#### [Exercise requirements]
The expected output is the data below, restated word for word.

#### [Supplied material]
—————
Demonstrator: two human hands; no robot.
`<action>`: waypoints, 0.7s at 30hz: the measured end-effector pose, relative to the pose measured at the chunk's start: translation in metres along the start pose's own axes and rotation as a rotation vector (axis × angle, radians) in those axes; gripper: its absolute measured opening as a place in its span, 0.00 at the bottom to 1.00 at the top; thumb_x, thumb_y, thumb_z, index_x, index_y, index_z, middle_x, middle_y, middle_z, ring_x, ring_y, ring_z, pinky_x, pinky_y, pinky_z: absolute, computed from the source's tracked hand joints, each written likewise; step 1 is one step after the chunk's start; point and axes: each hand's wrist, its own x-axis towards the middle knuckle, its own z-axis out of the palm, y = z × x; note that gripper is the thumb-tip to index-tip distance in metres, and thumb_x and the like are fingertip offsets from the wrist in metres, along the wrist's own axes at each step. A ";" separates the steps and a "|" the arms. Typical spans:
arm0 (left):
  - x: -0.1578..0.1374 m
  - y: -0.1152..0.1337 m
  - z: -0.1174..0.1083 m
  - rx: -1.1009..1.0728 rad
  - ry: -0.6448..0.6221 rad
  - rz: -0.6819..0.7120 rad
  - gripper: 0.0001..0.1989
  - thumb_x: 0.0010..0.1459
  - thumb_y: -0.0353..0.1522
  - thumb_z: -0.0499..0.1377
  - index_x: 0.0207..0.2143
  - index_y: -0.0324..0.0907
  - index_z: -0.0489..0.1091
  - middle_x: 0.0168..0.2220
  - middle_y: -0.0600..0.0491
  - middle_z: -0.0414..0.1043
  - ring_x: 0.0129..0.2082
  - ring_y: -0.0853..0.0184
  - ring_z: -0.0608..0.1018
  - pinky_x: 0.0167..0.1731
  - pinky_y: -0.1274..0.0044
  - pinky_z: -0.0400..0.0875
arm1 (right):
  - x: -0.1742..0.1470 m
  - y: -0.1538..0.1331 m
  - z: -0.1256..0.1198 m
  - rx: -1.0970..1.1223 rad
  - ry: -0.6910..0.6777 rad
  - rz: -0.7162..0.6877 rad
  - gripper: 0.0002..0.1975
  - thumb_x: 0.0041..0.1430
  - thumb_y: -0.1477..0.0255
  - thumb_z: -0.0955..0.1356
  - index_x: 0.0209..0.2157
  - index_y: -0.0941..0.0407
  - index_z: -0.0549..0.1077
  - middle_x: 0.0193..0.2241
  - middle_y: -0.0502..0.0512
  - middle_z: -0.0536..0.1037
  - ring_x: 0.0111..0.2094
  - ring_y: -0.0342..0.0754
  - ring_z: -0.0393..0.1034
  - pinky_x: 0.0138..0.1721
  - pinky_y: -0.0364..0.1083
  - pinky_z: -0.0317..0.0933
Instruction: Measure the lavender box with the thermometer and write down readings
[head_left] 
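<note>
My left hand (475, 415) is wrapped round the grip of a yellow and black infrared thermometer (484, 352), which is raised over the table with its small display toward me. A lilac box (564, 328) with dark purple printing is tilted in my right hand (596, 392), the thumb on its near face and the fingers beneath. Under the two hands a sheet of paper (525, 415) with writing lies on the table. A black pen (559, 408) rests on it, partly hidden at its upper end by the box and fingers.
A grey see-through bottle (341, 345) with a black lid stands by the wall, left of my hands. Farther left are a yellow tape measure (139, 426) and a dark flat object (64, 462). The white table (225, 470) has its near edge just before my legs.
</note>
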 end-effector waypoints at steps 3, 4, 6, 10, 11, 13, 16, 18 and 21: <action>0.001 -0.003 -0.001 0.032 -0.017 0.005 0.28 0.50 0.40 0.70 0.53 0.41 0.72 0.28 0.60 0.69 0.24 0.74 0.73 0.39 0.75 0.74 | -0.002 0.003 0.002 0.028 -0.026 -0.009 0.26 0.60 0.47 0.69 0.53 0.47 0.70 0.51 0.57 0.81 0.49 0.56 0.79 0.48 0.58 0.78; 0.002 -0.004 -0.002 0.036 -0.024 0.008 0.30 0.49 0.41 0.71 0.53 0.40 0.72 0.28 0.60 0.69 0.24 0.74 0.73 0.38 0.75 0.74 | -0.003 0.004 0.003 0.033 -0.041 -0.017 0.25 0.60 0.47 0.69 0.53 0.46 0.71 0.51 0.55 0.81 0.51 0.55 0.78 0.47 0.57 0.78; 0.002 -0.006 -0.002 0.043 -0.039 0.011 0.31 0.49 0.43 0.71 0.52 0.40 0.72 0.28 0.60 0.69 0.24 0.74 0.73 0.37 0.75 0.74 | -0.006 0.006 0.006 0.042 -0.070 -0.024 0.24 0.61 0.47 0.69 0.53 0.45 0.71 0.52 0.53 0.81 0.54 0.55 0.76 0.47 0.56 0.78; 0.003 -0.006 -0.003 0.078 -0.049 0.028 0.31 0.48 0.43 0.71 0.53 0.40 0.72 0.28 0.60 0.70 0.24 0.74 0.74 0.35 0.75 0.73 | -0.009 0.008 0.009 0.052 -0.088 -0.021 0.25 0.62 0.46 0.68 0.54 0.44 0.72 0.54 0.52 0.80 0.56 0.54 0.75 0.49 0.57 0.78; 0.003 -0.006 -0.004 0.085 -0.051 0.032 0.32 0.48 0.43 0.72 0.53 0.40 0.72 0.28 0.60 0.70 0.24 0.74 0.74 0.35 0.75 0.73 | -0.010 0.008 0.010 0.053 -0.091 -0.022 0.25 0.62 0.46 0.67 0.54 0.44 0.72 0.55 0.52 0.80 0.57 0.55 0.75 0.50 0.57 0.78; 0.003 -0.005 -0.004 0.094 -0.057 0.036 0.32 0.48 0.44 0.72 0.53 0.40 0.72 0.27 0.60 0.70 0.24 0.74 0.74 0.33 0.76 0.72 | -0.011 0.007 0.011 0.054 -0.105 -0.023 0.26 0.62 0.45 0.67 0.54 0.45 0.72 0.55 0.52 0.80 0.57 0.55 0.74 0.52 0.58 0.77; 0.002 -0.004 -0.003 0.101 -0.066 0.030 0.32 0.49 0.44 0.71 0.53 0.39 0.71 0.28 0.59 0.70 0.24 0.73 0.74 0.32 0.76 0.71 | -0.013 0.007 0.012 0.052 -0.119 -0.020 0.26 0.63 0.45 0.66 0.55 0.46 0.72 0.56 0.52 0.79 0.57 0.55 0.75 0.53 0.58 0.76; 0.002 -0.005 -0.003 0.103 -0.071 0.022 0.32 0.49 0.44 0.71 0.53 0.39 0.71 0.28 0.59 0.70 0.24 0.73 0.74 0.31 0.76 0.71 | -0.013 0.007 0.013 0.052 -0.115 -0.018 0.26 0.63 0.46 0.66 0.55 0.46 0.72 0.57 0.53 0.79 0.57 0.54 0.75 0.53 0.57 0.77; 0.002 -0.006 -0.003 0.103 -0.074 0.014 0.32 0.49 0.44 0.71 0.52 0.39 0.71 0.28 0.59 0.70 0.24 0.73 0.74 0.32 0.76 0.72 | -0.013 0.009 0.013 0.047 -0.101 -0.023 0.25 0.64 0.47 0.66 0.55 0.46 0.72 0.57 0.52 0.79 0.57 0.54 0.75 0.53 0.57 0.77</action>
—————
#### [Response to this task]
Demonstrator: two human hands; no robot.
`<action>`: waypoints, 0.7s at 30hz: the measured end-effector pose, relative to the pose measured at the chunk's start: translation in metres along the start pose's own axes and rotation as a rotation vector (axis × angle, radians) in those axes; gripper: its absolute measured opening as a place in its span, 0.00 at the bottom to 1.00 at the top; thumb_x, thumb_y, thumb_z, index_x, index_y, index_z, middle_x, middle_y, middle_z, ring_x, ring_y, ring_z, pinky_x, pinky_y, pinky_z: absolute, computed from the source's tracked hand joints, each written likewise; step 1 is one step after the chunk's start; point and axes: each hand's wrist, its own x-axis towards the middle knuckle, its own z-axis out of the palm, y = z × x; note that gripper is the thumb-tip to index-tip distance in metres, and thumb_x and the like are fingertip offsets from the wrist in metres, along the wrist's own axes at each step. A ";" separates the steps and a "|" the arms. Typical spans:
arm0 (left):
  - x: -0.1578..0.1374 m
  - y: -0.1152..0.1337 m
  - z: -0.1174..0.1083 m
  - rx: -1.1009..1.0728 rad
  - ry: -0.6448..0.6221 rad
  - rz: -0.6819..0.7120 rad
  - gripper: 0.0001..0.1989
  - thumb_x: 0.0010..0.1459
  - thumb_y: -0.0353..0.1522
  - thumb_z: -0.0499..0.1377
  - index_x: 0.0207..0.2143
  - index_y: -0.0324..0.0907
  - index_z: -0.0489..0.1091
  - middle_x: 0.0168..0.2220
  - middle_y: -0.0600..0.0491
  - middle_z: -0.0414..0.1043
  - ring_x: 0.0129..0.2082
  - ring_y: -0.0853..0.0184
  - ring_z: -0.0608..0.1018
  - pinky_x: 0.0167..0.1731
  - pinky_y: -0.1274..0.0044
  - pinky_z: -0.0400..0.0875
arm1 (right):
  - x: -0.1742..0.1470 m
  - y: -0.1538..0.1331 m
  - z: -0.1256..0.1198 m
  - rx: -1.0970..1.1223 rad
  - ry: -0.6910..0.6777 rad
  - rz: -0.7162..0.6877 rad
  - gripper: 0.0002..0.1975
  - thumb_x: 0.0041..0.1430
  - thumb_y: -0.1477..0.0255
  - thumb_z: -0.0955..0.1356
  - index_x: 0.0209..0.2157
  - index_y: -0.0941..0.0407
  - index_z: -0.0549..0.1077
  - middle_x: 0.0193..0.2241
  - middle_y: -0.0502..0.0512
  - middle_z: -0.0536..0.1037
  - ring_x: 0.0111..0.2094
  - ring_y: -0.0342..0.0754
  - ring_z: -0.0393..0.1034
  - pinky_x: 0.0138..0.1721
  - pinky_y: -0.0364..0.1083
  - pinky_z: -0.0317..0.0933
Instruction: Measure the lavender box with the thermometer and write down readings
[head_left] 
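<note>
My left hand (475, 415) is wrapped round the grip of a yellow and black infrared thermometer (484, 352), which is raised over the table with its small display toward me. A lilac box (564, 328) with dark purple printing is tilted in my right hand (596, 392), the thumb on its near face and the fingers beneath. Under the two hands a sheet of paper (525, 415) with writing lies on the table. A black pen (559, 408) rests on it, partly hidden at its upper end by the box and fingers.
A grey see-through bottle (341, 345) with a black lid stands by the wall, left of my hands. Farther left are a yellow tape measure (139, 426) and a dark flat object (64, 462). The white table (225, 470) has its near edge just before my legs.
</note>
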 end-effector waypoints at steps 3, 4, 6, 10, 11, 13, 16, 18 and 21: <action>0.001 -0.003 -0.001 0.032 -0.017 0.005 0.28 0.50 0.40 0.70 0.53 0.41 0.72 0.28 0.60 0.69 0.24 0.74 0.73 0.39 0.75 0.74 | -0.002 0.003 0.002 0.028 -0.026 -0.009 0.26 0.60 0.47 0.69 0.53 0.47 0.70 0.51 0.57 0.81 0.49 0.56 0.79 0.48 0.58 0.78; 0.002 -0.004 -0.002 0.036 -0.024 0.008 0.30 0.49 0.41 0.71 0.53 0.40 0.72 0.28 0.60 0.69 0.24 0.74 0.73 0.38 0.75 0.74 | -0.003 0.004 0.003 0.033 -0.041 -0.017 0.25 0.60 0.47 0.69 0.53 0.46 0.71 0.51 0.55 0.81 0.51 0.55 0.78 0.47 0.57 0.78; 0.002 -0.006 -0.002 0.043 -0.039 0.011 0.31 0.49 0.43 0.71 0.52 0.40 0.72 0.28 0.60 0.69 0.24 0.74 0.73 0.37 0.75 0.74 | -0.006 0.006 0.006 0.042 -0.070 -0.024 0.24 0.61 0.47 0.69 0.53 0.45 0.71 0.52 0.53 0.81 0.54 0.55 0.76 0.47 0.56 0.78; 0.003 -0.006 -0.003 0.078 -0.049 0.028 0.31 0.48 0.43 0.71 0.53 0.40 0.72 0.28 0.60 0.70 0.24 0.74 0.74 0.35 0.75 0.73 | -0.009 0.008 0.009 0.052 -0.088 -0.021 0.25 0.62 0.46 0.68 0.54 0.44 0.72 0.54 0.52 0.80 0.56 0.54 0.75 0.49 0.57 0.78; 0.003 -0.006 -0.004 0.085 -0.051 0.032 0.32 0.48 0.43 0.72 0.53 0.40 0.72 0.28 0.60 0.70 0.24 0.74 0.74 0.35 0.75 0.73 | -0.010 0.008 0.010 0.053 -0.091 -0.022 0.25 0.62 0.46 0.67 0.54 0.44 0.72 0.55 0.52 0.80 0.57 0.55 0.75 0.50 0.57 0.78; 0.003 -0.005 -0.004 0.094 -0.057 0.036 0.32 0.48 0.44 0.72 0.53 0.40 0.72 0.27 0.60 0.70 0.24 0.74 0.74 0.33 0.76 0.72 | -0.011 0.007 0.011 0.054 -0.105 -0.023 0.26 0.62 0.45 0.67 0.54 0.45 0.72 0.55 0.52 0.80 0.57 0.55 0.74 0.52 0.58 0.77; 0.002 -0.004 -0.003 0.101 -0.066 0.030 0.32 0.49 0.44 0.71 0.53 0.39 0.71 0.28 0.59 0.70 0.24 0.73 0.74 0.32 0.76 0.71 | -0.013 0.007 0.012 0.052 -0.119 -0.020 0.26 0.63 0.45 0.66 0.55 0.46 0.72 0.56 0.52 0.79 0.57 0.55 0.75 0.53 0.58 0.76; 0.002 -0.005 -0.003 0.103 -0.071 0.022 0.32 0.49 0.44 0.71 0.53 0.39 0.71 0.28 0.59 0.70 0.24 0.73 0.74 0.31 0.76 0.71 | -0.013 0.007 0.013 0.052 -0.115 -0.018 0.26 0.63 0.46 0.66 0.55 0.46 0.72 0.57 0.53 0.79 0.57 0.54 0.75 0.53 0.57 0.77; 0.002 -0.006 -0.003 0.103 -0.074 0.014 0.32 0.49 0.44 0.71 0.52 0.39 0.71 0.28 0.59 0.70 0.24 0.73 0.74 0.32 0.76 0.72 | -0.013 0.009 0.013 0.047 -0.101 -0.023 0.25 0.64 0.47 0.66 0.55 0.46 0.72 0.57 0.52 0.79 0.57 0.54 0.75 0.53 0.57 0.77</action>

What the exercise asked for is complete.